YOUR TASK>
A word-for-word copy of the data is what's wanted; pictures stay out of it.
** Opening DATA EXCERPT block **
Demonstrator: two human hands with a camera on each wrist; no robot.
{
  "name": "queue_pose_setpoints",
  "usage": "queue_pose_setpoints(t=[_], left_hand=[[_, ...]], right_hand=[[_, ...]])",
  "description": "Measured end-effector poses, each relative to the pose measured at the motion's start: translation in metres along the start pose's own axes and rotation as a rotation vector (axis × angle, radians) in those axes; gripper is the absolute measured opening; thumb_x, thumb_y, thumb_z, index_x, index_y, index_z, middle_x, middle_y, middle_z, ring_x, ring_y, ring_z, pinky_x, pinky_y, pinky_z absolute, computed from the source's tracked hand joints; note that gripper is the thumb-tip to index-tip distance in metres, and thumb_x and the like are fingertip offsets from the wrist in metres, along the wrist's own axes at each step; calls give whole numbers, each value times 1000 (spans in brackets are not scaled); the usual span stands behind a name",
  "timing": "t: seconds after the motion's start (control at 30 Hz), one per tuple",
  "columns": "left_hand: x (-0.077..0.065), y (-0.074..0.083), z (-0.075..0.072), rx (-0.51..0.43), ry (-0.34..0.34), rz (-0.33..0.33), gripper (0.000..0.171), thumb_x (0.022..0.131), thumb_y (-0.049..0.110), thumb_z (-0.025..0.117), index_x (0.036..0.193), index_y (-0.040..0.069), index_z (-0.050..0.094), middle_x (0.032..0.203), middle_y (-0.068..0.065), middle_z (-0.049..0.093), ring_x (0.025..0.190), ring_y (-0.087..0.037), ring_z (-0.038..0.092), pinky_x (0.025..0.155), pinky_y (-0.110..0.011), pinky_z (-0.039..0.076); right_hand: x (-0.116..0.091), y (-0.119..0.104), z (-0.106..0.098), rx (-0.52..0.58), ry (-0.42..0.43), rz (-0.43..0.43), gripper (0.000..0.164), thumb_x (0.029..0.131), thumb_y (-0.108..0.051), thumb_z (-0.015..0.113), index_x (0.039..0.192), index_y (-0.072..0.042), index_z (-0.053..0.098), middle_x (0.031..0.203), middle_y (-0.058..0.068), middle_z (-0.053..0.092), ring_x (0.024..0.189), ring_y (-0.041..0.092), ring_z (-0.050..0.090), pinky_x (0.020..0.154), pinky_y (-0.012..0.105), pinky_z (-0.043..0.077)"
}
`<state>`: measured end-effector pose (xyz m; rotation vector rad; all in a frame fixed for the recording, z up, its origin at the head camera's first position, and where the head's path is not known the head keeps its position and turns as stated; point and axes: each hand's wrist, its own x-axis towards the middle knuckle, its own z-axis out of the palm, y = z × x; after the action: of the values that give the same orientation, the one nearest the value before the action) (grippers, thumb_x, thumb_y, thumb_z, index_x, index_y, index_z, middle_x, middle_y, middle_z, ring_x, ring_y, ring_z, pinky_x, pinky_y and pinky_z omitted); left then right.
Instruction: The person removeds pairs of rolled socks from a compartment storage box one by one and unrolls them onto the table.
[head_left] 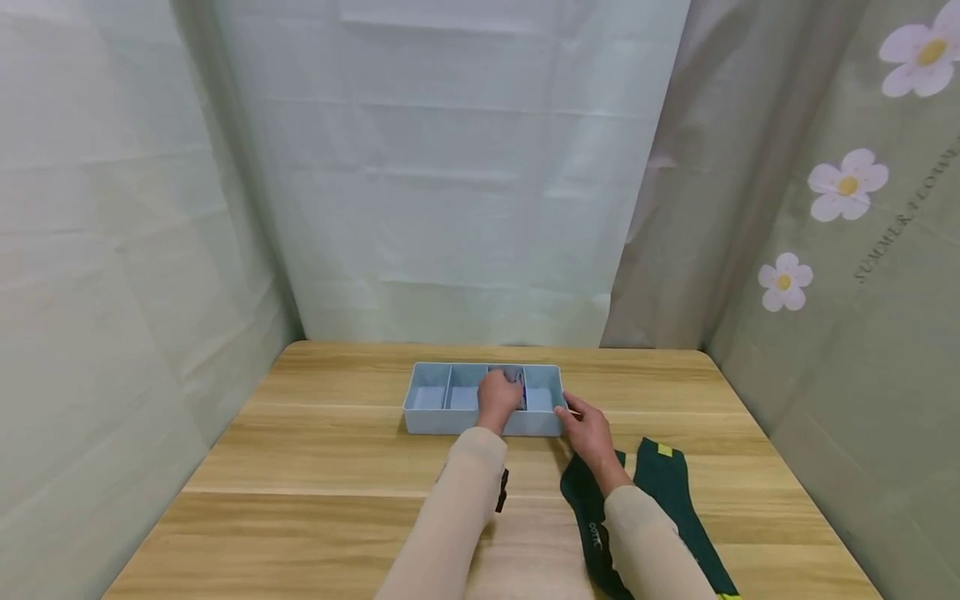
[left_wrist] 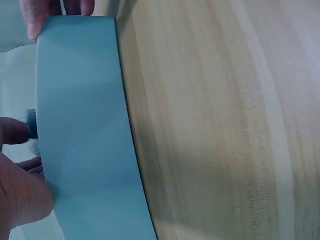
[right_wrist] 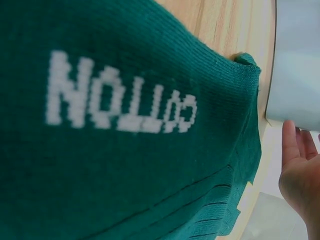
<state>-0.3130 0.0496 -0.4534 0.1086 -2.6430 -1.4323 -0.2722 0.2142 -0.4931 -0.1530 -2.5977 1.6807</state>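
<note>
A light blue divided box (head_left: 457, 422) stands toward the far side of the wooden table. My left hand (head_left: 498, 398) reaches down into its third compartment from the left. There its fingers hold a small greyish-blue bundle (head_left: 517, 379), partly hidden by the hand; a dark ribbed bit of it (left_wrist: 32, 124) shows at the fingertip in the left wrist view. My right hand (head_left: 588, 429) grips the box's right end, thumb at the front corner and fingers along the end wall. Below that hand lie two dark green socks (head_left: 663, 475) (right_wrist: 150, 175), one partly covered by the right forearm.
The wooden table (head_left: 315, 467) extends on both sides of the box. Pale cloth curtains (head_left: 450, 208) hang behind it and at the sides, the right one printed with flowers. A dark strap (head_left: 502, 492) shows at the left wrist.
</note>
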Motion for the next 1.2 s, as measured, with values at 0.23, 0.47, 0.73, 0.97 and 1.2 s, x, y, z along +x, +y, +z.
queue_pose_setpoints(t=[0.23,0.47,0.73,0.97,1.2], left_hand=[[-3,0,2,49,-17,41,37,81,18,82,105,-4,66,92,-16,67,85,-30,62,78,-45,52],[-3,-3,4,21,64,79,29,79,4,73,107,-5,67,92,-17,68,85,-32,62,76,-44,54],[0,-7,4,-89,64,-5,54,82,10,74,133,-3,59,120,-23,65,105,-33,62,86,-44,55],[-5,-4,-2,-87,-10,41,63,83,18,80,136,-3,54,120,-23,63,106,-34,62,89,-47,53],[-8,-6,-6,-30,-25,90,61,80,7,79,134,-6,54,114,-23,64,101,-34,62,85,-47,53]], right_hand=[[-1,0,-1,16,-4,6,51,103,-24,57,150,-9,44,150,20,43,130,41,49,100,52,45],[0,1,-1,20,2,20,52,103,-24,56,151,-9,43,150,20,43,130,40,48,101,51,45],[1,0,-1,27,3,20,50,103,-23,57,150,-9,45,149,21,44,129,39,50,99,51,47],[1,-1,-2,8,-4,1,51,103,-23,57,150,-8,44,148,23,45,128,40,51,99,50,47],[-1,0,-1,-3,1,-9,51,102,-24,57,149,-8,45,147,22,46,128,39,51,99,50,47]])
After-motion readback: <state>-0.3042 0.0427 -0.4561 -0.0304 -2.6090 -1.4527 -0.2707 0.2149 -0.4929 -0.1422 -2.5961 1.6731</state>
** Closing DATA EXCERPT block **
SOLUTION FOR THIS PROBLEM>
Demonstrator: two human hands with a camera on each wrist; no robot.
{
  "name": "queue_pose_setpoints",
  "usage": "queue_pose_setpoints(t=[_], left_hand=[[_, ...]], right_hand=[[_, ...]])",
  "description": "Measured end-effector poses, each relative to the pose measured at the motion's start: translation in metres along the start pose's own axes and rotation as a rotation vector (axis × angle, radians) in those axes; gripper is the absolute measured opening; thumb_x, thumb_y, thumb_z, index_x, index_y, index_z, middle_x, middle_y, middle_z, ring_x, ring_y, ring_z, pinky_x, pinky_y, pinky_z absolute, computed from the source's tracked hand joints; note that gripper is the thumb-tip to index-tip distance in metres, and thumb_x and the like are fingertip offsets from the wrist in metres, along the wrist's own axes at each step; calls give whole numbers, each value times 1000 (spans in brackets are not scaled); the usual span stands behind a name",
  "timing": "t: seconds after the motion's start (control at 30 Hz), one per tuple",
  "columns": "left_hand: x (-0.077..0.065), y (-0.074..0.083), z (-0.075..0.072), rx (-0.51..0.43), ry (-0.34..0.34), rz (-0.33..0.33), gripper (0.000..0.171), thumb_x (0.022..0.131), thumb_y (-0.049..0.110), thumb_z (-0.025..0.117), index_x (0.036..0.193), index_y (-0.040..0.069), index_z (-0.050..0.094), middle_x (0.032..0.203), middle_y (-0.068..0.065), middle_z (-0.049..0.093), ring_x (0.025..0.190), ring_y (-0.087..0.037), ring_z (-0.038..0.092), pinky_x (0.025..0.155), pinky_y (-0.110..0.011), pinky_z (-0.039..0.076); right_hand: x (-0.116..0.091), y (-0.119..0.104), z (-0.106..0.098), rx (-0.52..0.58), ry (-0.42..0.43), rz (-0.43..0.43), gripper (0.000..0.164), thumb_x (0.029..0.131), thumb_y (-0.108..0.051), thumb_z (-0.015..0.113), index_x (0.039..0.192), index_y (-0.072..0.042), index_z (-0.053..0.098), middle_x (0.031..0.203), middle_y (-0.058..0.068), middle_z (-0.053..0.092), ring_x (0.024..0.189), ring_y (-0.041..0.092), ring_z (-0.050..0.090), pinky_x (0.020..0.154), pinky_y (-0.012..0.105), pinky_z (-0.043..0.077)"
}
`<state>`: measured end-effector pose (xyz m; rotation vector rad; all in a frame fixed for the recording, z up, its origin at the head camera's first position, and where the head's path is not known the head keeps its position and turns as stated; point and axes: each hand's wrist, its own x-axis towards the middle knuckle, its own z-axis out of the palm, y = z × x; after the action: of the values that give the same orientation, the one nearest the value before the action) (grippers, thumb_x, thumb_y, thumb_z, index_x, index_y, index_z, middle_x, middle_y, middle_z, ring_x, ring_y, ring_z, pinky_x, pinky_y and pinky_z omitted); left then right.
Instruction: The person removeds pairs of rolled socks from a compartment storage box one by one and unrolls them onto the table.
[head_left] 
[left_wrist] 
[right_wrist] 
<state>-0.3130 0.0496 -0.4534 0.1086 -2.6430 -1.4323 -0.2722 0.2142 -0.4931 -0.1530 -2.5977 1.6807</state>
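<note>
A light blue divided box (head_left: 457, 422) stands toward the far side of the wooden table. My left hand (head_left: 498, 398) reaches down into its third compartment from the left. There its fingers hold a small greyish-blue bundle (head_left: 517, 379), partly hidden by the hand; a dark ribbed bit of it (left_wrist: 32, 124) shows at the fingertip in the left wrist view. My right hand (head_left: 588, 429) grips the box's right end, thumb at the front corner and fingers along the end wall. Below that hand lie two dark green socks (head_left: 663, 475) (right_wrist: 150, 175), one partly covered by the right forearm.
The wooden table (head_left: 315, 467) extends on both sides of the box. Pale cloth curtains (head_left: 450, 208) hang behind it and at the sides, the right one printed with flowers. A dark strap (head_left: 502, 492) shows at the left wrist.
</note>
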Motion for the next 1.2 s, as measured, with values at 0.23, 0.47, 0.73, 0.97 and 1.2 s, x, y, z along +x, +y, +z.
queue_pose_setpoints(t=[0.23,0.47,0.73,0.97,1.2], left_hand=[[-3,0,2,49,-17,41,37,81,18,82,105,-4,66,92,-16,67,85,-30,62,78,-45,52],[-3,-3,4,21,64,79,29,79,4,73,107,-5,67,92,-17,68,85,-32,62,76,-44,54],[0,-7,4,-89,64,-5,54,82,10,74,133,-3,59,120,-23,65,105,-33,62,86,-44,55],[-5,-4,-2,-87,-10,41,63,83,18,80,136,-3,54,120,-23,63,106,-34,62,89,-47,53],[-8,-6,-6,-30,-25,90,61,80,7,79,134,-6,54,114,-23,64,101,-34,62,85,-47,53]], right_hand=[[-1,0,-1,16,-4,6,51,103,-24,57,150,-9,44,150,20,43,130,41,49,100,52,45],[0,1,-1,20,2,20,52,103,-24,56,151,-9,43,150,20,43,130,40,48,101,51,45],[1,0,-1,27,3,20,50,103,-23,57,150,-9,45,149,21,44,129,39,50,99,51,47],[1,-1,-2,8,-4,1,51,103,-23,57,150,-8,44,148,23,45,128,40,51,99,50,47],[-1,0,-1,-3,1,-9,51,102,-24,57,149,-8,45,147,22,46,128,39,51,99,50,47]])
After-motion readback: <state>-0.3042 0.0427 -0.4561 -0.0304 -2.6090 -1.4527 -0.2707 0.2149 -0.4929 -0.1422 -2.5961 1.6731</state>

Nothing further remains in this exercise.